▶ _TRY IT_
The reply should be one number: how many lines of the data below contain "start".

= = = = = = =

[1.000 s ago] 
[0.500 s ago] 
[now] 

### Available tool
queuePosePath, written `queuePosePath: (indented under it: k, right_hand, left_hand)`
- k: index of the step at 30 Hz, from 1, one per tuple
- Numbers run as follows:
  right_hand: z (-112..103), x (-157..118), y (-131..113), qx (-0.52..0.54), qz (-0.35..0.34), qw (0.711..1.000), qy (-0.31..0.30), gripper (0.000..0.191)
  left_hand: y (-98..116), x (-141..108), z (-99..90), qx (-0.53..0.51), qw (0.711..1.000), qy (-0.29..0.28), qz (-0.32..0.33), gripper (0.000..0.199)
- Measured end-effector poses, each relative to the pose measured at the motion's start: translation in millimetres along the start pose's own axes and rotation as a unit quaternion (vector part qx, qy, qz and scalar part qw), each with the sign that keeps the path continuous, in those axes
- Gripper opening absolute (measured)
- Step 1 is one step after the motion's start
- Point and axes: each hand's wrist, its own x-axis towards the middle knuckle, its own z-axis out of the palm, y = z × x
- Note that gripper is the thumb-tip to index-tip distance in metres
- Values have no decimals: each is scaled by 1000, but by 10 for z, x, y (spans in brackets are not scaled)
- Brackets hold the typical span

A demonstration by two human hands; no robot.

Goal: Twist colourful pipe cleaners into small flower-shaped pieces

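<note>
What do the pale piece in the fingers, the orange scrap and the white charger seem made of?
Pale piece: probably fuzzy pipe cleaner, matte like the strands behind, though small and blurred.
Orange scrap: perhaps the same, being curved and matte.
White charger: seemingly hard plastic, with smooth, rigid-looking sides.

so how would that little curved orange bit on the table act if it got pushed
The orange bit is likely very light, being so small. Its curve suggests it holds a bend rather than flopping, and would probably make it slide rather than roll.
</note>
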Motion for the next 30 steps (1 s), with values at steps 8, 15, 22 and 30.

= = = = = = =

▶ _EXPECTED ANSWER_
2